L’Union Européenne est également le premier client d’Israël, les importations de biens en provenance de l’UE s’élevant en 2018 à 22 Mds$ soit 1/3 des importations du pays.

Les principaux biens importés par l'État israélien sont les matières premières et les produits semi-finis, les hydrocarbures, les biens de consommation (produits alimentaires et boissons, équipements électriques, équipements de transport...) et les biens d'investissements.

Les importations en provenance de l’UE se composent pour 29% de machine et équipement électriques, pour 15% de véhicules et aéronefs et 13% de produits pharmaceutiques.

Echanges avec la Belgique

Exportations belges vers Israël

25ème marché de la Belgique

Chiffres et tendances : Les exportations belges vers Israël s’élèvent à 1 786,67 millions d’€ (2018).

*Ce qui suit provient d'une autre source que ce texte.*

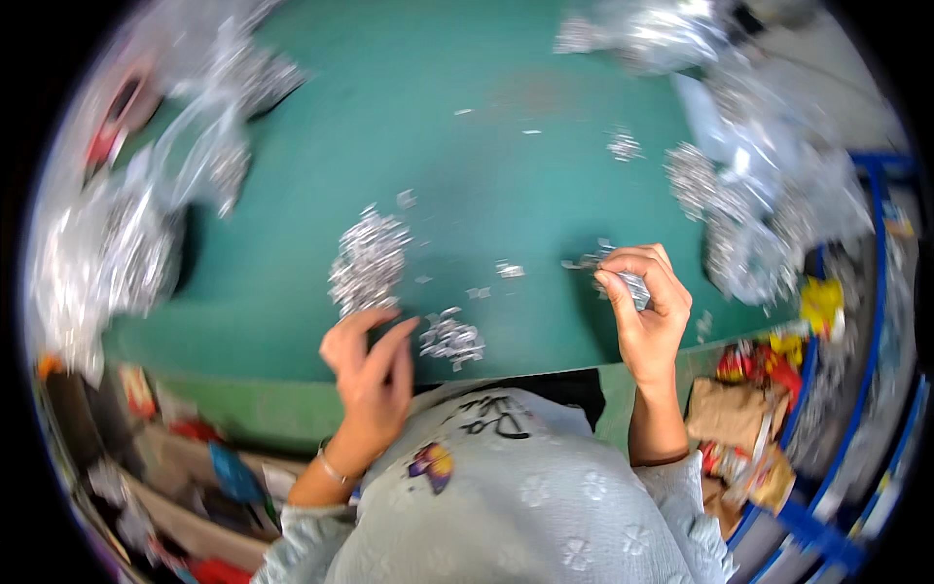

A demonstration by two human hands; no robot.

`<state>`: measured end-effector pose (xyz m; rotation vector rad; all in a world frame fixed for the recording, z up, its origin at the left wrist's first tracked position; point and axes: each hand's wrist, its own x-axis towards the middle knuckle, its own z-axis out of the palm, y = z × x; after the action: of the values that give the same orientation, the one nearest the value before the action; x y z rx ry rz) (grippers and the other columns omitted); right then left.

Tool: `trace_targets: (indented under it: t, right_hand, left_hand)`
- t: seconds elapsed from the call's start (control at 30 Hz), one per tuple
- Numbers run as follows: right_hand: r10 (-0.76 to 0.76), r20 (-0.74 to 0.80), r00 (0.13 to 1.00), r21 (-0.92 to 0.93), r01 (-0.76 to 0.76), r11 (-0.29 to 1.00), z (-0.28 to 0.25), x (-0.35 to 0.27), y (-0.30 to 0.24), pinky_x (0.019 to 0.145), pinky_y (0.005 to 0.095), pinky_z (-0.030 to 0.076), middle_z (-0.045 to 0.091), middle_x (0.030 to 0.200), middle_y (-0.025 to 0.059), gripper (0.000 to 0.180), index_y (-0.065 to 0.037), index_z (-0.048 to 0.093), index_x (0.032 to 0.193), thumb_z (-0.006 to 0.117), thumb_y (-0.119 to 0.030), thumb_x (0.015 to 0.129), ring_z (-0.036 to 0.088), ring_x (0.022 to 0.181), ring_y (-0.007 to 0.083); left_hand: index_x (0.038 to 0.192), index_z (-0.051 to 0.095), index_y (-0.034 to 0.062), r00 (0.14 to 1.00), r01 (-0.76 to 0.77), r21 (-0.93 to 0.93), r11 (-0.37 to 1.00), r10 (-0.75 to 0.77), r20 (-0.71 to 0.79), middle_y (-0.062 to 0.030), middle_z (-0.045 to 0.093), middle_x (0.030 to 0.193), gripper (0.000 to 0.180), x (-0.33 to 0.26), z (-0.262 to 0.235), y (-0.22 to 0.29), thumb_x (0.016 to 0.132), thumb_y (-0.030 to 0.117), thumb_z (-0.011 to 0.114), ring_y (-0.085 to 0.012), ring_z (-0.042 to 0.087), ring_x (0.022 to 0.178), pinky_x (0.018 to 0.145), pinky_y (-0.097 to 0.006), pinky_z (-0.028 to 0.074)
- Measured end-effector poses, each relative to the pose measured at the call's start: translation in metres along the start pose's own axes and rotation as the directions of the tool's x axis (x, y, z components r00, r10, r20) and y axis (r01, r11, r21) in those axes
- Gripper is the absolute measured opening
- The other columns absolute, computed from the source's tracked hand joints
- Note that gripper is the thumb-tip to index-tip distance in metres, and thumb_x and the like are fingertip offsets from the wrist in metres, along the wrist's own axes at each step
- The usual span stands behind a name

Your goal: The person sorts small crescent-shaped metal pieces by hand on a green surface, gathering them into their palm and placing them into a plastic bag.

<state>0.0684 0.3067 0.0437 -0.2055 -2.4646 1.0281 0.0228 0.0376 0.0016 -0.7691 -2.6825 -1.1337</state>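
Small silvery metal pieces lie in piles on a green tabletop [486, 214]. My left hand [370, 370] is at the near end of the larger pile [370, 258], thumb and forefinger apart, with nothing visible between them. Right beside its fingertips is a smaller pile [452, 339]. Farther right, my right hand [652, 302] is closed, with thumb and fingertips pinched together. Silvery metal pieces [634, 288] show between its thumb and curled fingers, and more [587, 261] show at the fingertips. Motion blur hides their exact shape and number.
Clear plastic bags of metal pieces crowd the left edge [126, 243] and the right edge [754, 195], with another bag [662, 34] at the far right. Loose pieces [624, 146] are scattered about. A blue rack [871, 321] and a brown paper bag [730, 409] stand right of the table.
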Motion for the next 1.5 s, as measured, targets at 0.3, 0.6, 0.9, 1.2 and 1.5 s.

Le marché israélien représente 0,62% du total des exportations belges en 2018. Celles-ci ont connu une diminution de -5,1% par rapport à 2017.

Principaux secteurs concernés:

  • Pierres et métaux précieux: 34,01% (-29,58% par rapport à 2017)
  • Produits de l’industrie chimique: 17,43% (+8,33% par rapport à 2017)
  • Matériel de transport: 12,86% (+13,60% par rapport à 2017)
  • Matières plastiques et caoutchouc: 6,29%(+8,47% par rapport à 2017)
  • Instruments d'optique: 5,64%(+18,53% par rapport à 2017)
  • Produits alimentaires, boissons et tabacs: 4,74% (+87,04% par rapport à 2017)

 

Importations

41ème fournisseur de la Belgique

Chiffres et tendances : Les importations belges en provenance d’Israël s’élèvent à 725,88 millions d’€ en 2018. Elles s’élevaient à 1 055,78 millions d’€ en 2017, soit une diminution de 32,21%. Elles représentaient en 2018 0,25% des importations belges totales.

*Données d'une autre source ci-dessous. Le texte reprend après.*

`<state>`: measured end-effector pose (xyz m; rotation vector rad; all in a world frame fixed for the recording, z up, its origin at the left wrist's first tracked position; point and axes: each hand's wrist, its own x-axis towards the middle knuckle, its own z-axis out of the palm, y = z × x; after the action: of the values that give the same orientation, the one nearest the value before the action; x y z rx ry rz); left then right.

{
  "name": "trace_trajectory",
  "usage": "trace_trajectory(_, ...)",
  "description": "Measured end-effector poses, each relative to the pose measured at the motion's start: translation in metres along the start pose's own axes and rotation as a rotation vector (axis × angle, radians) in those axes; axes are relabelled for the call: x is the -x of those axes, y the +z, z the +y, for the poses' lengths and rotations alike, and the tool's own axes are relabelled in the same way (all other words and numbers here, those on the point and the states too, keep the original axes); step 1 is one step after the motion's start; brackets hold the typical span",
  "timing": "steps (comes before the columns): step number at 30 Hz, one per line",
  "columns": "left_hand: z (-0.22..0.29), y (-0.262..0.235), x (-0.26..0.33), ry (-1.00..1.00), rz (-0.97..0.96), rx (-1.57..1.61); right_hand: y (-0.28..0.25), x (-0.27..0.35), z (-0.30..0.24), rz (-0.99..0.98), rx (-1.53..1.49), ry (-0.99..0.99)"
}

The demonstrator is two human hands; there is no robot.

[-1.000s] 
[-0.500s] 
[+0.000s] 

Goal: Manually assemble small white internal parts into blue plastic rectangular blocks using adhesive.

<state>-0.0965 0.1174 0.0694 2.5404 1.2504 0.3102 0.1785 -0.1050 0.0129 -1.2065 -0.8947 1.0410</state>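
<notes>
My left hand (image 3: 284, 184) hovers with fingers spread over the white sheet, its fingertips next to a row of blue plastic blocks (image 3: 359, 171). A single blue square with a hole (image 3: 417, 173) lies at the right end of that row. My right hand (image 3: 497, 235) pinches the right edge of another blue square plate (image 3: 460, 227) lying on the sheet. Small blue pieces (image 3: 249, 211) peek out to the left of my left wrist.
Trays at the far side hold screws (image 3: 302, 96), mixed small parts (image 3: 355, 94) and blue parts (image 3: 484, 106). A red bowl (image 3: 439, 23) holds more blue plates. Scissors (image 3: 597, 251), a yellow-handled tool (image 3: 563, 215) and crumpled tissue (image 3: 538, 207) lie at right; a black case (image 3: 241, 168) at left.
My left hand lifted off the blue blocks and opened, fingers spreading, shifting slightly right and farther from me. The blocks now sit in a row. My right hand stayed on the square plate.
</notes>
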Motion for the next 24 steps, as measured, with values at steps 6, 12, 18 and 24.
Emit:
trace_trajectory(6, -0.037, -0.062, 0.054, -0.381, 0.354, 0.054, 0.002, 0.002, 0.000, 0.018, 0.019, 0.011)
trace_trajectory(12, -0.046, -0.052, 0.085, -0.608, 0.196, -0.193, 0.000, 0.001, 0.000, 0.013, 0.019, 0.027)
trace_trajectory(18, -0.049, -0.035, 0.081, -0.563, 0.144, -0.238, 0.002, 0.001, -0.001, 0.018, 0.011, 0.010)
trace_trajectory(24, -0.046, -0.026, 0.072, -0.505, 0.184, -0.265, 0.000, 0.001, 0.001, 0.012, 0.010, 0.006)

Principaux secteurs d’importation:

  • Pierres et métaux précieux: 58,46% (-41,66% par rapport à 2018)
  • Matières plastiques et caoutchouc: 8,33% (-0,36% par rapport à 2018)
  • Machine et équipement mécaniques: 8,81% (-14,57% par rapport à 2018)
  • Instruments d’optique: 8,16% (-19,46% par rapport à 2018)

Echanges avec la Wallonie

Exportations wallonnes vers Israël

Israël était notre 35ème client en 2018, avec des exportations de l’ordre de 130,6 Millions d’€. C’était notre 2ème plus gros marché dans les PMO pour la Wallonie et Israel comptait pour 0,29% des exportations Wallonnes.

Chiffres et tendances: Les exportations wallonnes vers Israël s’élèvent à 130,6 millions d’€ en 2018. Ces exportations représentent 0,29 % des exportations wallonnes totales pour 2018. Elles ont connu une augmentation de 94,9% entre 2017 et 2018.

Poids de la Wallonie dans le total belge: 7,31%

Principaux secteurs d’exportations wallons:

  • Produits chimique et pharmaceutique: 39,65%, +72,35% par rapport à 2017
  • Machines et équipements: 24,77%, +380,95 par rapport à 2017 
  • Ouvrages en pierres: 5,50%, -18,55% par rapport à 2017
  • Instruments d’optique: 6,33%, +103,40% par rapport à 2017

Importations

En ce qui concerne les importations, Israel était notre 27ème fournisseur en 2018 pour un total de 86,1Millions d’€ soit 0,25% de nos importations. Nous importons surtout des Instruments d’optique et horlogerie (42%), des équipements mécaniques (41,8%).